*** Data to use ***
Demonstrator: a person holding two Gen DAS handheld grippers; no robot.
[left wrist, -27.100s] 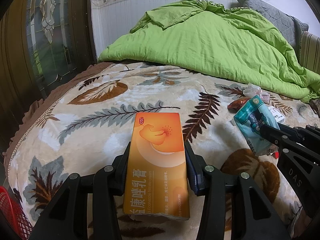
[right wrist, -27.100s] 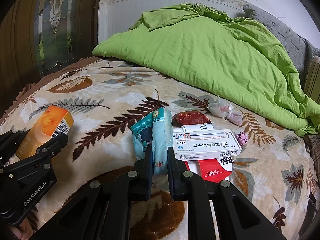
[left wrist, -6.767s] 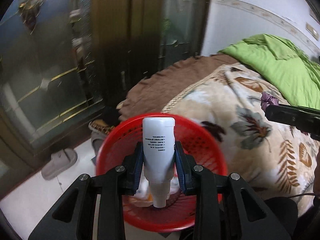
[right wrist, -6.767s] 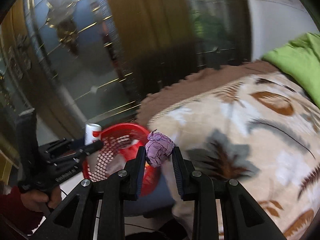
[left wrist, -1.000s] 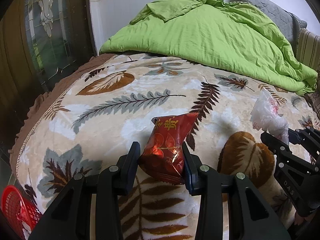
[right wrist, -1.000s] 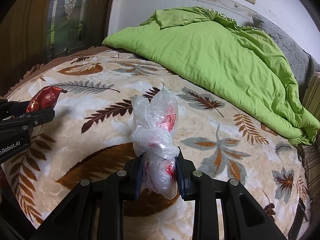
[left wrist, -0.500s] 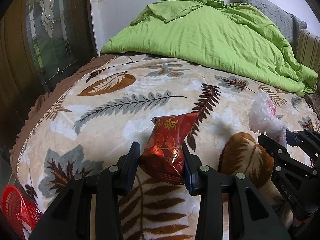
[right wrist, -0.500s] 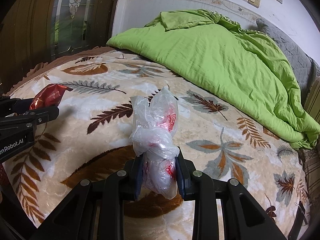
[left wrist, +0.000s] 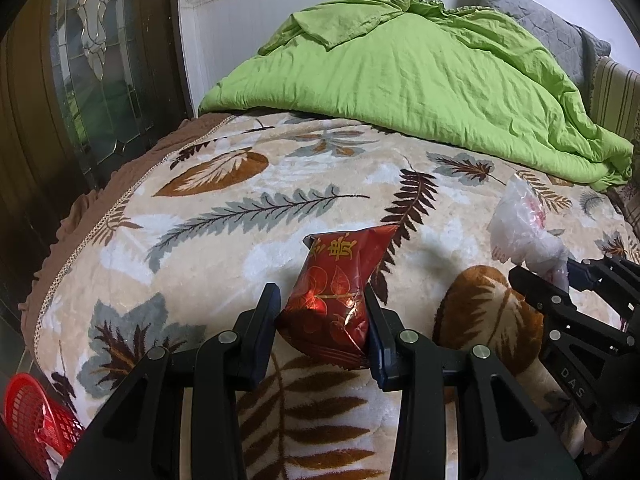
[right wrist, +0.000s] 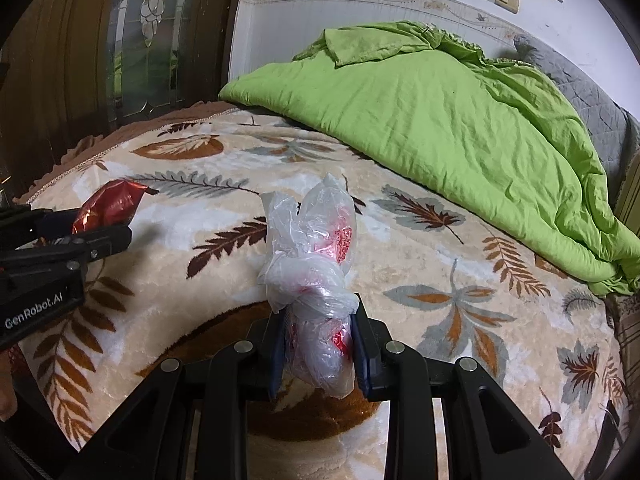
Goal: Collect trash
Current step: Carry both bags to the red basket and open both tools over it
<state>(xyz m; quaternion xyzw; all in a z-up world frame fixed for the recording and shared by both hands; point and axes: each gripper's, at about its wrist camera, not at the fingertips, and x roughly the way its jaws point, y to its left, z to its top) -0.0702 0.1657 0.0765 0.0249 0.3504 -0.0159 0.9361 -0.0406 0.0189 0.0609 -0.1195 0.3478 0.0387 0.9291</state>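
Note:
A shiny red snack packet [left wrist: 336, 292] with gold characters is pinched in my left gripper [left wrist: 320, 312], held above the leaf-patterned blanket [left wrist: 248, 216]. My right gripper [right wrist: 318, 332] is shut on a knotted clear plastic bag [right wrist: 312, 248] with red scraps inside. Each gripper shows in the other's view: the right gripper [left wrist: 560, 276] with its plastic bag [left wrist: 520, 228] at the right edge, the left gripper [right wrist: 104, 228] with the red packet [right wrist: 108, 204] at the left edge. A red mesh basket [left wrist: 28, 412] peeks in at the lower left, below the bed.
A rumpled green duvet [left wrist: 408, 72] covers the far half of the bed. A dark wooden door with leaded glass [left wrist: 100, 60] stands to the left. The brown frilled blanket edge [left wrist: 76, 216] marks the bed's left side. Grey padded headboard [right wrist: 592, 100] lies at the right.

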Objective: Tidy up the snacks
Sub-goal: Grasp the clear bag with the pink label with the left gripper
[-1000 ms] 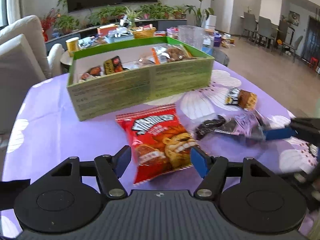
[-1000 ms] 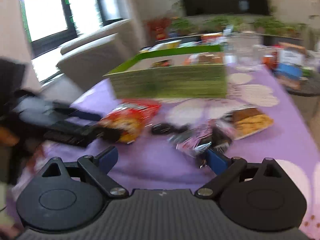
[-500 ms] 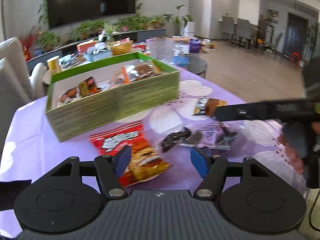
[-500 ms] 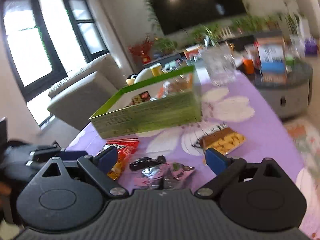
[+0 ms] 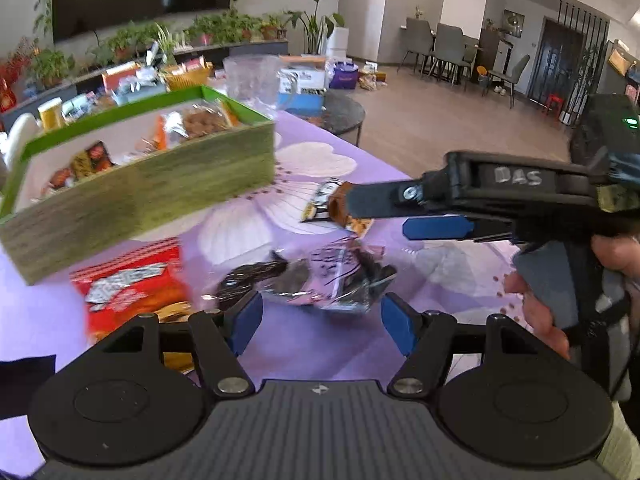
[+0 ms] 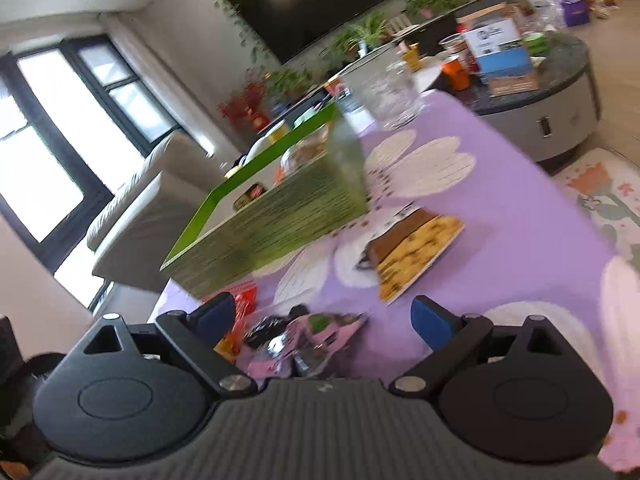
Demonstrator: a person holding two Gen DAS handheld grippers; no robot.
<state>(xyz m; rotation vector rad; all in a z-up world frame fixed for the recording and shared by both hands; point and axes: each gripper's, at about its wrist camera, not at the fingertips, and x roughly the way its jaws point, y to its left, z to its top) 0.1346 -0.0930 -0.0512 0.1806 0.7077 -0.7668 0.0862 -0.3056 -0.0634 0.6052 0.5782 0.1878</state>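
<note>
A green cardboard box with several snacks in it stands on the purple tablecloth. In front of it lie a red chip bag, a pink and clear snack pack and a brown and yellow cookie pack. My left gripper is open, and the pink pack lies just ahead of its fingers. My right gripper hangs tilted over the table, open and holding nothing, its tips near the cookie pack.
A clear glass container stands behind the box. A round grey side table loaded with items is off the far right edge, and a pale sofa is on the left. A person's hand grips the right handle.
My left gripper swung right, from over the red bag to the pink pack. The right gripper rolled, and in the left wrist view it came further in, over the cookie pack.
</note>
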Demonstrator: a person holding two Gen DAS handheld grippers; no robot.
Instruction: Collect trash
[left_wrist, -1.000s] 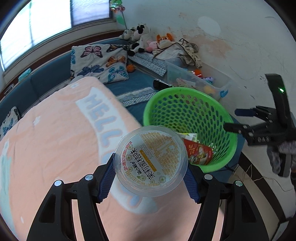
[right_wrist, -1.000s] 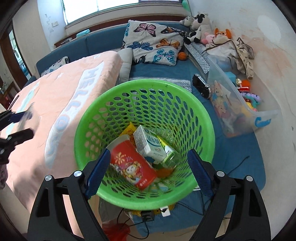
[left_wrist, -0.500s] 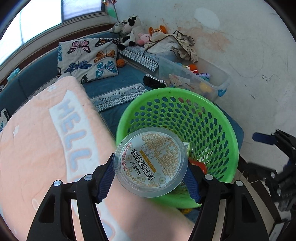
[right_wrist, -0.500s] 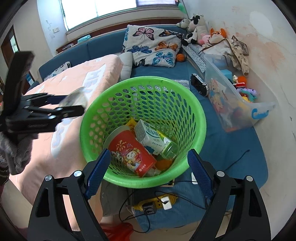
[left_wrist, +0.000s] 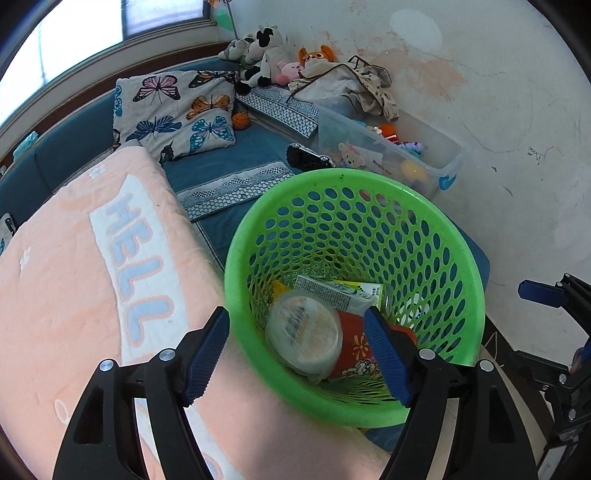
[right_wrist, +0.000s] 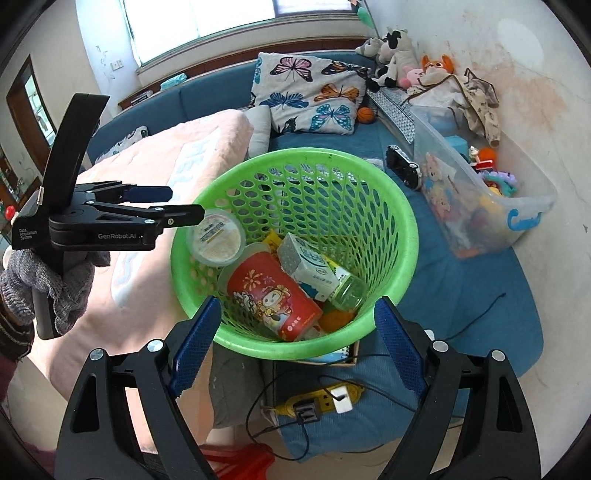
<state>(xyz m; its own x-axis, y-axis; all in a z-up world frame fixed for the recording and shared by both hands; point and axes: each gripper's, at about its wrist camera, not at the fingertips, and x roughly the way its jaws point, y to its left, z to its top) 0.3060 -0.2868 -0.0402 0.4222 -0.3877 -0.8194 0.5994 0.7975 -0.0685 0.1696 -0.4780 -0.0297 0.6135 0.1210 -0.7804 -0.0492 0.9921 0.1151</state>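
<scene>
A green perforated basket (left_wrist: 424, 221) (right_wrist: 402, 225) stands beside the bed. A round clear-lidded food tub (left_wrist: 303, 334) (right_wrist: 216, 242) is inside it, near the rim, blurred as if falling. Under it lie a red printed cup (right_wrist: 273, 299), a white carton (right_wrist: 308, 264) and a clear bottle (right_wrist: 345, 291). My left gripper (left_wrist: 297, 349) is open and empty over the basket's near rim; it shows in the right wrist view (right_wrist: 177, 203). My right gripper (right_wrist: 295, 341) is open and empty at the basket's near side.
A peach blanket with blue letters (left_wrist: 92, 280) covers the bed at the left. A clear toy bin (right_wrist: 480, 199) and plush toys (left_wrist: 266, 51) line the stained wall. A yellow power strip with cables (right_wrist: 317, 400) lies on the floor under the basket.
My left gripper moved over the basket, opened and let go of the food tub, which has dropped into the basket. The right gripper drew back a little.
</scene>
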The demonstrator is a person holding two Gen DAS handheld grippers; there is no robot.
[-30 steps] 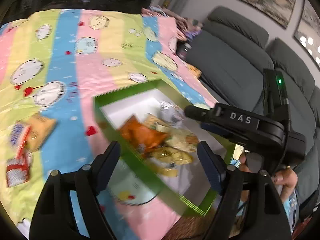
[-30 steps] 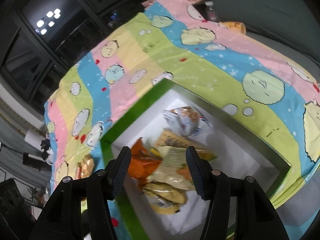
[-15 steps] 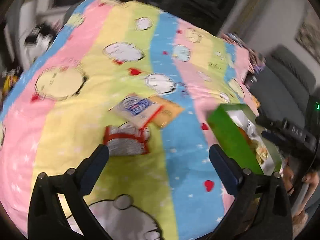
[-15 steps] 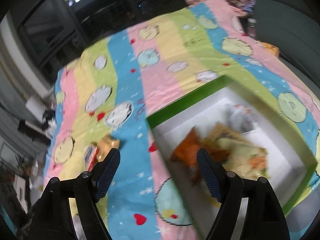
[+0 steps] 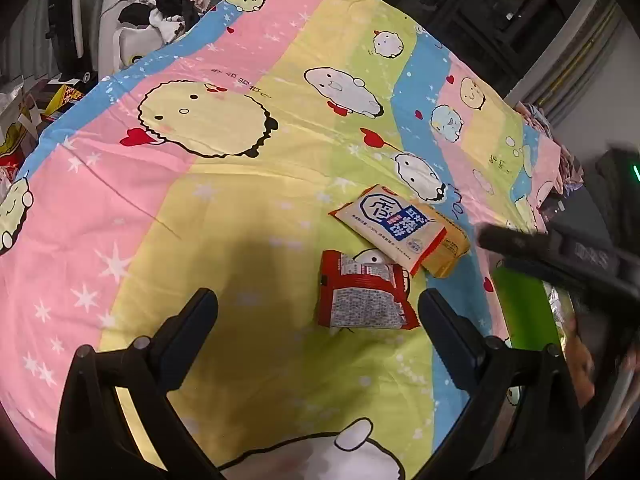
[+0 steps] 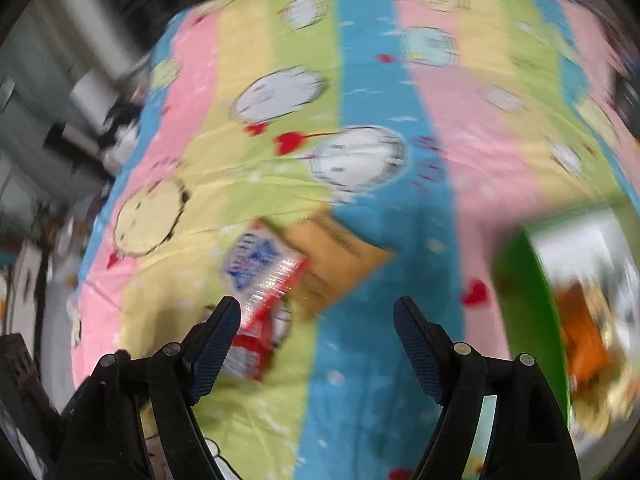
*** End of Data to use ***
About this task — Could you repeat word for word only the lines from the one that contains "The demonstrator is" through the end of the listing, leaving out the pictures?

Reply to the exercise —
The demonstrator is a person holding two Gen DAS handheld grippers; there is no robot.
[-30 steps] 
[-30 steps] 
[-15 steps] 
[-15 steps] 
[+0 steps] 
[+0 steps] 

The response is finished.